▶ _Material supplied_
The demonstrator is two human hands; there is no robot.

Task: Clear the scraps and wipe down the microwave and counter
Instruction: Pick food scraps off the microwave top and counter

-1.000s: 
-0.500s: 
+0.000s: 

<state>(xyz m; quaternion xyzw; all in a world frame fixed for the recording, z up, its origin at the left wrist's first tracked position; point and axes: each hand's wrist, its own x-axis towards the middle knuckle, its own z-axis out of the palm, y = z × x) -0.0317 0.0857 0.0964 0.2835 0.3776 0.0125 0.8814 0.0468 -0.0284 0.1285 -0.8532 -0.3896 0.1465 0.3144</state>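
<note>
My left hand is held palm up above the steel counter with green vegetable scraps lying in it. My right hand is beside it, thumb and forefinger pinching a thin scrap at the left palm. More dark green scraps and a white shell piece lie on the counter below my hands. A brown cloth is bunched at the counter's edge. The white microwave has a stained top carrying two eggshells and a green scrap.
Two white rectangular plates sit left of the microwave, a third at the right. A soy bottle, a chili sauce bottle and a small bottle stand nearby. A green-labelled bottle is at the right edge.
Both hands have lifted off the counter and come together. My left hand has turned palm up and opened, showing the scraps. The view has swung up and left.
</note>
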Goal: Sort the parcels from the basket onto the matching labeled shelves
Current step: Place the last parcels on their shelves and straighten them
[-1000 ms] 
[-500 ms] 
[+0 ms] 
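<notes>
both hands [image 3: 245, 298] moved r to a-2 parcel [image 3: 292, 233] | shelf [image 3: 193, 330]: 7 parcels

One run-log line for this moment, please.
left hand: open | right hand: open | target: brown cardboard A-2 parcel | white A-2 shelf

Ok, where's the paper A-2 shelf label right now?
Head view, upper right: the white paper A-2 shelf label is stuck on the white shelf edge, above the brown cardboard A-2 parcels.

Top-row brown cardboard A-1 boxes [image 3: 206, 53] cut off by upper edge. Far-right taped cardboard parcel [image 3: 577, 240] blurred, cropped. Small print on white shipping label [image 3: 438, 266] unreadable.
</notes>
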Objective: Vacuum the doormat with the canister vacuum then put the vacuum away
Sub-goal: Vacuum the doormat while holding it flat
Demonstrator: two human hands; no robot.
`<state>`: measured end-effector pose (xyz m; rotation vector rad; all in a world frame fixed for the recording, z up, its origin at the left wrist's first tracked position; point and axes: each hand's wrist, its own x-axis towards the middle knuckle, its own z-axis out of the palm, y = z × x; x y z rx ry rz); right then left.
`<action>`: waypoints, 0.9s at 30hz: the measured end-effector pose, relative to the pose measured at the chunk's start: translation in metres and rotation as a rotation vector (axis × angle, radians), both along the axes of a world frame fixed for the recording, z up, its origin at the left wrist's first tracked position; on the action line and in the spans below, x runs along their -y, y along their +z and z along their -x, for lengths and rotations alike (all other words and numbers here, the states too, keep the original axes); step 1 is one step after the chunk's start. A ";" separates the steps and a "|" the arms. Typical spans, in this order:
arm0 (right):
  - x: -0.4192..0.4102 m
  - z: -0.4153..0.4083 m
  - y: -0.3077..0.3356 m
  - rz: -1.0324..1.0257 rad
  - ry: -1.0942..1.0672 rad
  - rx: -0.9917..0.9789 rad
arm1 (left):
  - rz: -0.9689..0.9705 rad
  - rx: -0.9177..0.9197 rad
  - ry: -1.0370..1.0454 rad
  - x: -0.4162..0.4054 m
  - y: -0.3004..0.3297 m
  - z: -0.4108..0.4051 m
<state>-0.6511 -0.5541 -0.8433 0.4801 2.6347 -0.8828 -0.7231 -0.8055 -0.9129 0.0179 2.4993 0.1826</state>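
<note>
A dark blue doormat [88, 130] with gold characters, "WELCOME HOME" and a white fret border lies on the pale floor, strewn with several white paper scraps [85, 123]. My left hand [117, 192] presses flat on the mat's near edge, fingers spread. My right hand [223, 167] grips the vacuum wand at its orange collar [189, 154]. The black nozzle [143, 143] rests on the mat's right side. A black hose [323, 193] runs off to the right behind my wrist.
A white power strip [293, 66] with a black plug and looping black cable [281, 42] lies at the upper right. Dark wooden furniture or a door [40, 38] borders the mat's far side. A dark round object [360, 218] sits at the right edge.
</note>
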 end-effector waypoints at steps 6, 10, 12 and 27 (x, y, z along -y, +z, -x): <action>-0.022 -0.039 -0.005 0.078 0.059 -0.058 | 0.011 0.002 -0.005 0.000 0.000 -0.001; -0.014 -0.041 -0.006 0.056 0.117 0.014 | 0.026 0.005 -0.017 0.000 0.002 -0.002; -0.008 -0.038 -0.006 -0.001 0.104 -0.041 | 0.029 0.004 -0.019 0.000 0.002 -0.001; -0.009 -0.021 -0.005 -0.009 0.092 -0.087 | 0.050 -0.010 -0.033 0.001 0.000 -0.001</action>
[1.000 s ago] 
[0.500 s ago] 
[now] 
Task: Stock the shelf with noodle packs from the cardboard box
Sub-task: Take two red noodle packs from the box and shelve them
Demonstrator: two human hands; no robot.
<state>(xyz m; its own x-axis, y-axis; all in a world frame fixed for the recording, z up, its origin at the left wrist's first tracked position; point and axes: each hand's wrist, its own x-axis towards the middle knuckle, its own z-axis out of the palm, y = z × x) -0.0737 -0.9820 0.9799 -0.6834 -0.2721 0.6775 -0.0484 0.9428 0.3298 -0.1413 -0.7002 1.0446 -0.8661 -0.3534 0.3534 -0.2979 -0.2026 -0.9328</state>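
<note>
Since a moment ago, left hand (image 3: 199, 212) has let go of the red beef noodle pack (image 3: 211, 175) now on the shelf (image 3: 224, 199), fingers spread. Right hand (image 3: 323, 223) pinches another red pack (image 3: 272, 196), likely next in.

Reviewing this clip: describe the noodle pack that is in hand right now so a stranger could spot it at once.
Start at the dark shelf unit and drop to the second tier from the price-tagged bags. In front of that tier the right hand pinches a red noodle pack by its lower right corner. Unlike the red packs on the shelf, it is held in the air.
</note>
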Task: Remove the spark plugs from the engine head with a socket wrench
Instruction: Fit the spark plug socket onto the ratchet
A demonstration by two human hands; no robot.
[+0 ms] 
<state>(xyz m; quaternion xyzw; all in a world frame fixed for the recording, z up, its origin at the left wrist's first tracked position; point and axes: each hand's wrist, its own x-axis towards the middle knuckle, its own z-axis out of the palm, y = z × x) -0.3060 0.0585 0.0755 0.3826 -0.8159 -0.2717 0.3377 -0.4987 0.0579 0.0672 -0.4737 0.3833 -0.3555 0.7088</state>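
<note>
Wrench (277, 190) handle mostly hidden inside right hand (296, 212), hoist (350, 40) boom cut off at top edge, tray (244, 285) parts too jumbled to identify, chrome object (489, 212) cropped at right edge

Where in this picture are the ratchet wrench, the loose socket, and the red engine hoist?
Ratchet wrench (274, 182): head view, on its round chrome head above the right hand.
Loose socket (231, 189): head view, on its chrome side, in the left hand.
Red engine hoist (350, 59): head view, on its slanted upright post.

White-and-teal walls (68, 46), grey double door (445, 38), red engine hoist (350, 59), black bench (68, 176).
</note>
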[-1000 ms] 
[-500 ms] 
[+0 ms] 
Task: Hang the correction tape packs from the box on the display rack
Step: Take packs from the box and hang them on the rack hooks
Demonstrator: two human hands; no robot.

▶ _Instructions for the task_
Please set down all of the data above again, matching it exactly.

▶ _Reply_
The demonstrator is two human hands; there is no robot.

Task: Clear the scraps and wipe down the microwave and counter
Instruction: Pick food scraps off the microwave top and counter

-1.000s: 
-0.500s: 
+0.000s: 

<state>(xyz m; quaternion xyzw; all in a world frame fixed for the recording, z up, its origin at the left wrist's first tracked position; point and axes: each hand's wrist, its own x-axis towards the middle knuckle, its own z-axis out of the palm, y = z × x) -0.0317 0.0857 0.0964 0.2835 0.3776 0.0125 0.8814 0.0468 -0.0284 0.1285 -0.8532 -0.3896 0.1465 0.3144</state>
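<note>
My left hand is held palm up above the steel counter with green vegetable scraps lying in it. My right hand is beside it, thumb and forefinger pinching a thin scrap at the left palm. More dark green scraps and a white shell piece lie on the counter below my hands. A brown cloth is bunched at the counter's edge. The white microwave has a stained top carrying two eggshells and a green scrap.
Two white rectangular plates sit left of the microwave, a third at the right. A soy bottle, a chili sauce bottle and a small bottle stand nearby. A green-labelled bottle is at the right edge.
Both hands have lifted off the counter and come together. My left hand has turned palm up and opened, showing the scraps. The view has swung up and left.
</note>
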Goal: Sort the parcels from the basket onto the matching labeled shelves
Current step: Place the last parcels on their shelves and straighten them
[-1000 ms] 
[-500 ms] 
[+0 ms] 
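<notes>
both hands [image 3: 245, 298] moved r to a-2 parcel [image 3: 292, 233] | shelf [image 3: 193, 330]: 7 parcels

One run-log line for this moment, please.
left hand: open | right hand: open | target: brown cardboard A-2 parcel | white A-2 shelf

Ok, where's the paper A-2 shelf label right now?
Head view, upper right: the white paper A-2 shelf label is stuck on the white shelf edge, above the brown cardboard A-2 parcels.

Top-row brown cardboard A-1 boxes [image 3: 206, 53] cut off by upper edge. Far-right taped cardboard parcel [image 3: 577, 240] blurred, cropped. Small print on white shipping label [image 3: 438, 266] unreadable.
</notes>
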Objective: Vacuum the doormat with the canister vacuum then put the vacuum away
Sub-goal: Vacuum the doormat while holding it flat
Demonstrator: two human hands; no robot.
`<state>`: measured end-effector pose (xyz m; rotation vector rad; all in a world frame fixed for the recording, z up, its origin at the left wrist's first tracked position; point and axes: each hand's wrist, its own x-axis towards the middle knuckle, its own z-axis out of the palm, y = z × x; x y z rx ry rz); right then left.
`<action>`: waypoints, 0.9s at 30hz: the measured end-effector pose, relative to the pose measured at the chunk's start: translation in metres and rotation as a rotation vector (axis × angle, radians), both along the axes of a world frame fixed for the recording, z up, its origin at the left wrist's first tracked position; on the action line and in the spans below, x runs along their -y, y along their +z and z along their -x, for lengths and rotations alike (all other words and numbers here, the states too, keep the original axes); step 1 is one step after the chunk's start. A ";" separates the steps and a "|" the arms. Typical spans, in this order:
arm0 (right):
  - x: -0.4192..0.4102 m
  - z: -0.4153..0.4083 m
  - y: -0.3077..0.3356 m
  - rz: -1.0324..1.0257 rad
  - ry: -1.0942..1.0672 rad
  - rx: -0.9917..0.9789 rad
arm1 (left):
  - rz: -0.9689..0.9705 rad
  - rx: -0.9177..0.9197 rad
  - ry: -1.0370..1.0454 rad
  - x: -0.4162..0.4054 m
  - y: -0.3004..0.3297 m
  - z: -0.4108..0.4051 m
<state>-0.6511 -0.5541 -0.8433 0.4801 2.6347 -0.8828 -0.7231 -0.8055 -0.9129 0.0179 2.4993 0.1826</state>
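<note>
A dark blue doormat [88, 130] with gold characters, "WELCOME HOME" and a white fret border lies on the pale floor, strewn with several white paper scraps [85, 123]. My left hand [117, 192] presses flat on the mat's near edge, fingers spread. My right hand [223, 167] grips the vacuum wand at its orange collar [189, 154]. The black nozzle [143, 143] rests on the mat's right side. A black hose [323, 193] runs off to the right behind my wrist.
A white power strip [293, 66] with a black plug and looping black cable [281, 42] lies at the upper right. Dark wooden furniture or a door [40, 38] borders the mat's far side. A dark round object [360, 218] sits at the right edge.
</note>
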 end-effector waypoints at steps 6, 10, 12 and 27 (x, y, z along -y, +z, -x): <action>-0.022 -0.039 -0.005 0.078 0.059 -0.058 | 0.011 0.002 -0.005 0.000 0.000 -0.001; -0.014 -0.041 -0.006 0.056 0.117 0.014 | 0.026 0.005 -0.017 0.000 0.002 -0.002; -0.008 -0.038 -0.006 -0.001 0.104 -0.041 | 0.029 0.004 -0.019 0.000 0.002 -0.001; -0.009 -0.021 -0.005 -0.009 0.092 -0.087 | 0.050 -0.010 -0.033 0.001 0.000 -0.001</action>
[1.000 s ago] 
[0.500 s ago] 
[now] 
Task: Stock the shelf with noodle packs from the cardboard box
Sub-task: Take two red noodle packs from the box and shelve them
Demonstrator: two human hands; no robot.
<state>(xyz m; its own x-axis, y-axis; all in a world frame fixed for the recording, z up, its origin at the left wrist's first tracked position; point and axes: each hand's wrist, its own x-axis towards the middle knuckle, its own z-axis out of the palm, y = z × x) -0.0737 -0.9820 0.9799 -0.6834 -0.2721 0.6775 -0.0484 0.9428 0.3298 -0.1413 -0.7002 1.0446 -0.8661 -0.3534 0.3534 -0.2979 -0.2026 -0.9328</state>
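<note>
Since a moment ago, left hand (image 3: 199, 212) has let go of the red beef noodle pack (image 3: 211, 175) now on the shelf (image 3: 224, 199), fingers spread. Right hand (image 3: 323, 223) pinches another red pack (image 3: 272, 196), likely next in.

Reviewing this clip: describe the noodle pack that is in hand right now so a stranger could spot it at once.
Start at the dark shelf unit and drop to the second tier from the price-tagged bags. In front of that tier the right hand pinches a red noodle pack by its lower right corner. Unlike the red packs on the shelf, it is held in the air.
</note>
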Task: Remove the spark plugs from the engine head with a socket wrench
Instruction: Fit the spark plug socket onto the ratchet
A demonstration by two human hands; no robot.
[+0 ms] 
<state>(xyz m; quaternion xyzw; all in a world frame fixed for the recording, z up, its origin at the left wrist's first tracked position; point and axes: each hand's wrist, its own x-axis towards the middle knuckle, its own z-axis out of the palm, y = z × x) -0.3060 0.0585 0.0755 0.3826 -0.8159 -0.2717 0.3377 -0.4987 0.0579 0.0672 -0.4737 0.3833 -0.3555 0.7088</state>
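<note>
Wrench (277, 190) handle mostly hidden inside right hand (296, 212), hoist (350, 40) boom cut off at top edge, tray (244, 285) parts too jumbled to identify, chrome object (489, 212) cropped at right edge

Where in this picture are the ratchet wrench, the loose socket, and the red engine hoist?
Ratchet wrench (274, 182): head view, on its round chrome head above the right hand.
Loose socket (231, 189): head view, on its chrome side, in the left hand.
Red engine hoist (350, 59): head view, on its slanted upright post.

White-and-teal walls (68, 46), grey double door (445, 38), red engine hoist (350, 59), black bench (68, 176).
</note>
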[-1000 ms] 
[-500 ms] 
[+0 ms] 
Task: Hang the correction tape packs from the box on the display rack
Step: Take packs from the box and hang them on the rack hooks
Demonstrator: two human hands; no robot.

The required output is complete.